### Recorded information
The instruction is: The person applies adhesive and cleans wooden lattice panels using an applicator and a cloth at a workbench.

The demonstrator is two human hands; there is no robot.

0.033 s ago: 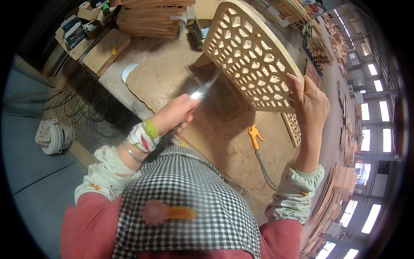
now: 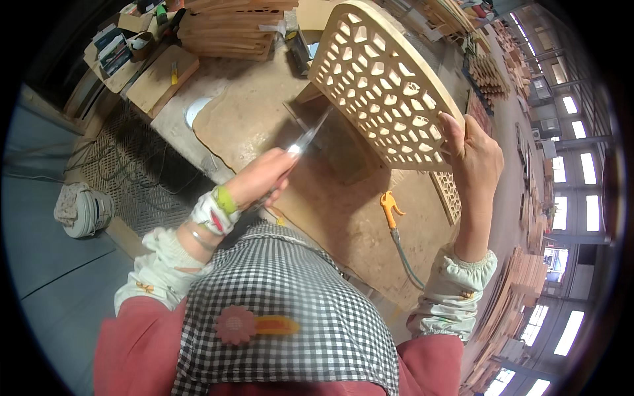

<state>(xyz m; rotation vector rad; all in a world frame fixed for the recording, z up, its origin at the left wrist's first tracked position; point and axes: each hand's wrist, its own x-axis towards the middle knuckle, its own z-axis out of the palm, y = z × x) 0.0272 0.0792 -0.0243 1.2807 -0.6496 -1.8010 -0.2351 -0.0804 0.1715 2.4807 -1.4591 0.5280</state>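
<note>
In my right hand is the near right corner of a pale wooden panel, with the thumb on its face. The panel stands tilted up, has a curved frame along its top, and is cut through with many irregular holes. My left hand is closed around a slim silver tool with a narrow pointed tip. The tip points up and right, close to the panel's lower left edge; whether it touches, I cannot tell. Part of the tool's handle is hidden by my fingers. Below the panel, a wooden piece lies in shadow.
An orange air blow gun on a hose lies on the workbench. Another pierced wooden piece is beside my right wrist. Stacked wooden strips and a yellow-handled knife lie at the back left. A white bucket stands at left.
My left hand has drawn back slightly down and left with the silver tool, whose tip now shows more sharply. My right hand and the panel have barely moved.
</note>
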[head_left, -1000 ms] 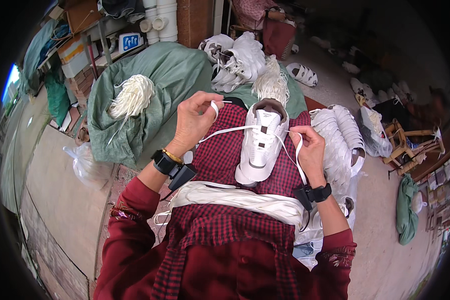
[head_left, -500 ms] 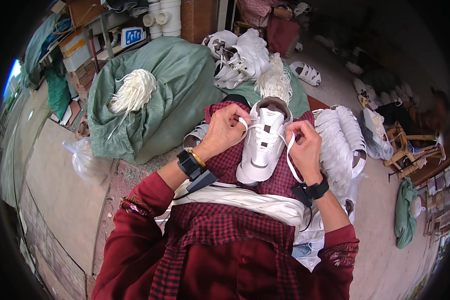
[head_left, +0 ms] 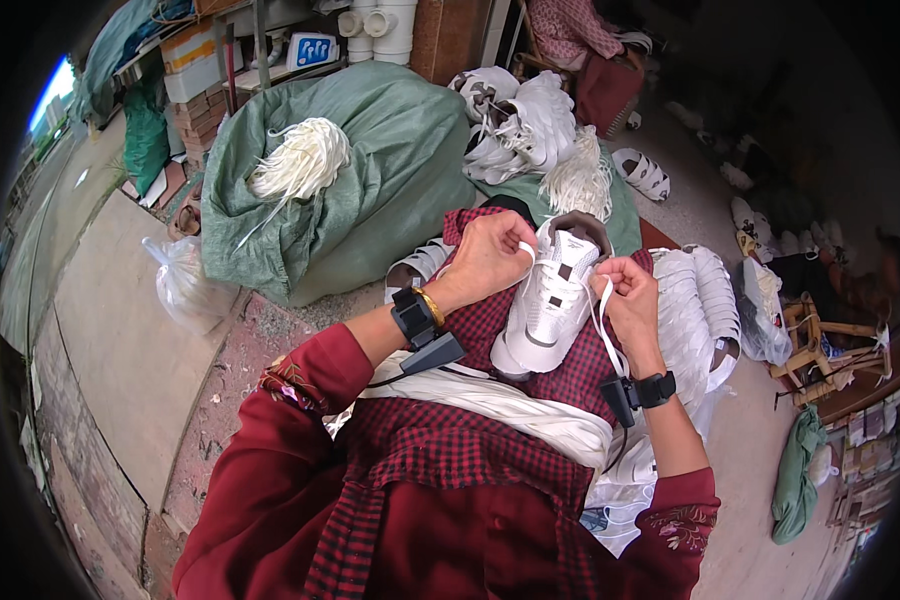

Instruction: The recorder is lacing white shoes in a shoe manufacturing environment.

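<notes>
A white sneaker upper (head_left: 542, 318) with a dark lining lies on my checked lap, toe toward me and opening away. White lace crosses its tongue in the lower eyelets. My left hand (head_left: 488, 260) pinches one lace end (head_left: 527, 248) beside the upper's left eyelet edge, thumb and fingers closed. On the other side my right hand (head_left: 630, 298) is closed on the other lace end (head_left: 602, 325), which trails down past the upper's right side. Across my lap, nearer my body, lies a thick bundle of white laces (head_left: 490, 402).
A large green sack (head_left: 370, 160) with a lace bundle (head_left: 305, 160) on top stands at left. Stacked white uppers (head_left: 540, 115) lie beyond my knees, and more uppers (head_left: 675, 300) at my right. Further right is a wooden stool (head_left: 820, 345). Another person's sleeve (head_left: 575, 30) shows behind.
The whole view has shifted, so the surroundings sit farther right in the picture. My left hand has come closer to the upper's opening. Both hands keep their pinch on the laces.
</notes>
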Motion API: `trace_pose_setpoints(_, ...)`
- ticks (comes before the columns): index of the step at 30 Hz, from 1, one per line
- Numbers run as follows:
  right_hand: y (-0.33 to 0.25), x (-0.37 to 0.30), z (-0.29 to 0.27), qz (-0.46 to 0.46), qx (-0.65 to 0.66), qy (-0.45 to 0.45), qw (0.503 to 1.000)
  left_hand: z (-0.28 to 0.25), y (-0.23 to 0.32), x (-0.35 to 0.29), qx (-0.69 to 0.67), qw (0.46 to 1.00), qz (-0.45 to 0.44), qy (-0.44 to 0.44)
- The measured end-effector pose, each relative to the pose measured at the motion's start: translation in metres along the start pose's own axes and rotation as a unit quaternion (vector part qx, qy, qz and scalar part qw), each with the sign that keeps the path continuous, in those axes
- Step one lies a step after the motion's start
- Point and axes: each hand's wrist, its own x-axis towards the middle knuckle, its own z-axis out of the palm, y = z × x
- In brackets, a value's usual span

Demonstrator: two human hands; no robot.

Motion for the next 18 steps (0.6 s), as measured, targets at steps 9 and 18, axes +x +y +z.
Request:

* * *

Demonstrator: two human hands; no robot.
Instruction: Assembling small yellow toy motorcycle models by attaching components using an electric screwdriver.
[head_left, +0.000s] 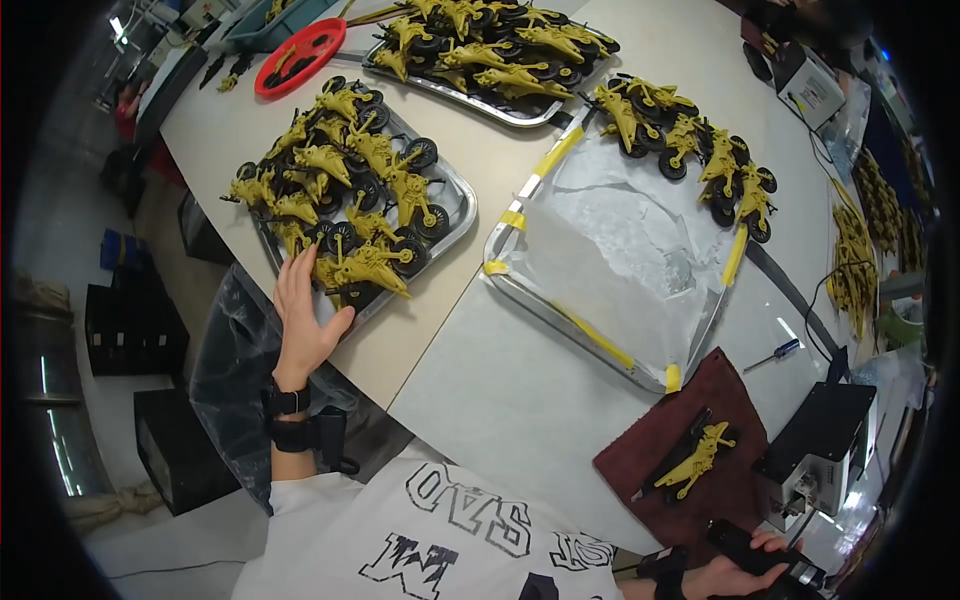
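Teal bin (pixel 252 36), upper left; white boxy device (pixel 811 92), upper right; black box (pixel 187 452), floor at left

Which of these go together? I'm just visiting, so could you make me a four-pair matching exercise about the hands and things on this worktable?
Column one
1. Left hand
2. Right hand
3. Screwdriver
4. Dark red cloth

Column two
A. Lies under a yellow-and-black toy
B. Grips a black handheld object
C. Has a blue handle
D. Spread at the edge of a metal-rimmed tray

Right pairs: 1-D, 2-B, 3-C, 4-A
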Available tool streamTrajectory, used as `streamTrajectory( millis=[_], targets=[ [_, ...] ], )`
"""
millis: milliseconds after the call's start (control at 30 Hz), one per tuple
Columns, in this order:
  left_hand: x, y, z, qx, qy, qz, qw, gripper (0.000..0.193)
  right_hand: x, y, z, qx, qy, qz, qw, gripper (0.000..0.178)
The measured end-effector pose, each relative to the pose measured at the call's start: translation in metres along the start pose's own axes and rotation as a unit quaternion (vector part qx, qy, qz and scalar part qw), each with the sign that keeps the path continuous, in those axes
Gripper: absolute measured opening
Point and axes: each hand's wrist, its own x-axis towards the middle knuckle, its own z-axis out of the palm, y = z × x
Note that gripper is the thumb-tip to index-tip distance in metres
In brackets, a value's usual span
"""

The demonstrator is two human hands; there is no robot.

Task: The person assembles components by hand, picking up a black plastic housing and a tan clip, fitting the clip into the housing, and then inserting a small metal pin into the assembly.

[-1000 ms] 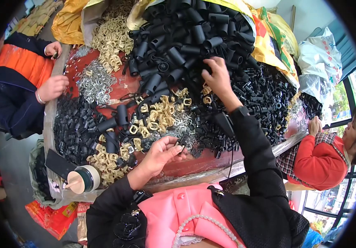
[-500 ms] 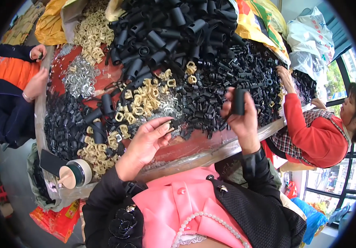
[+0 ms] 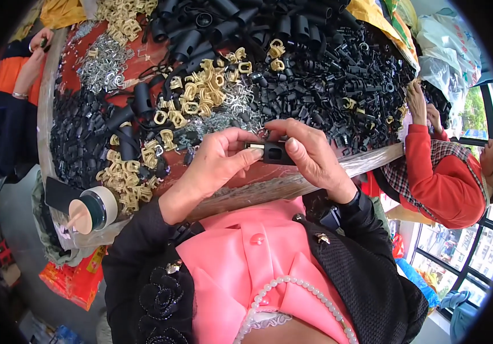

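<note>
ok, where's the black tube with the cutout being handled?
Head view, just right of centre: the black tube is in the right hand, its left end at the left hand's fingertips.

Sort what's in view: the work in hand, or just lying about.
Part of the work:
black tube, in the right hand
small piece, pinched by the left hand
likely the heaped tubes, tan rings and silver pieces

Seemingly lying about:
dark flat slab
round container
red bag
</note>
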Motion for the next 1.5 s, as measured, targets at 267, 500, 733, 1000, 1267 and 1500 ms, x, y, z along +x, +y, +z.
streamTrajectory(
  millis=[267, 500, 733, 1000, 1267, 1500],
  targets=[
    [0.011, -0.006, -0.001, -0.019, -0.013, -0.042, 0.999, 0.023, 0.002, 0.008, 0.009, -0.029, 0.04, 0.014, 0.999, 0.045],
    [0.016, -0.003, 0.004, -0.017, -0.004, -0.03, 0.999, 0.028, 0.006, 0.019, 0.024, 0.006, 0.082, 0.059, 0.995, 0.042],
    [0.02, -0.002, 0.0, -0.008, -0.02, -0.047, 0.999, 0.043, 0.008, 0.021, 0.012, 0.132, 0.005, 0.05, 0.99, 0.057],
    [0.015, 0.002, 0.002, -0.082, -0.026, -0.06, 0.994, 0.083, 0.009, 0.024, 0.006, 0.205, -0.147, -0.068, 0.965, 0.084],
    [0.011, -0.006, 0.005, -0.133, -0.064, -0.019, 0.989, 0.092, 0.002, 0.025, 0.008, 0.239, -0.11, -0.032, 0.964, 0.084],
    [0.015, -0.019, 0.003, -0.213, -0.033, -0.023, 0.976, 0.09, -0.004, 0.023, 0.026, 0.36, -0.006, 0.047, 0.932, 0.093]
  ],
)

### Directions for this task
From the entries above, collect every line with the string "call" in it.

### Answer for this exercise
millis: milliseconds after the call's start (control at 30 Hz), one per tuple
The measured end-effector pose, each relative to the pose measured at the call's start: translation in metres along the start pose's own axes and rotation as a unit quaternion (vector part qx, qy, qz and scalar part qw), each with the sign that keeps the path continuous, in those axes

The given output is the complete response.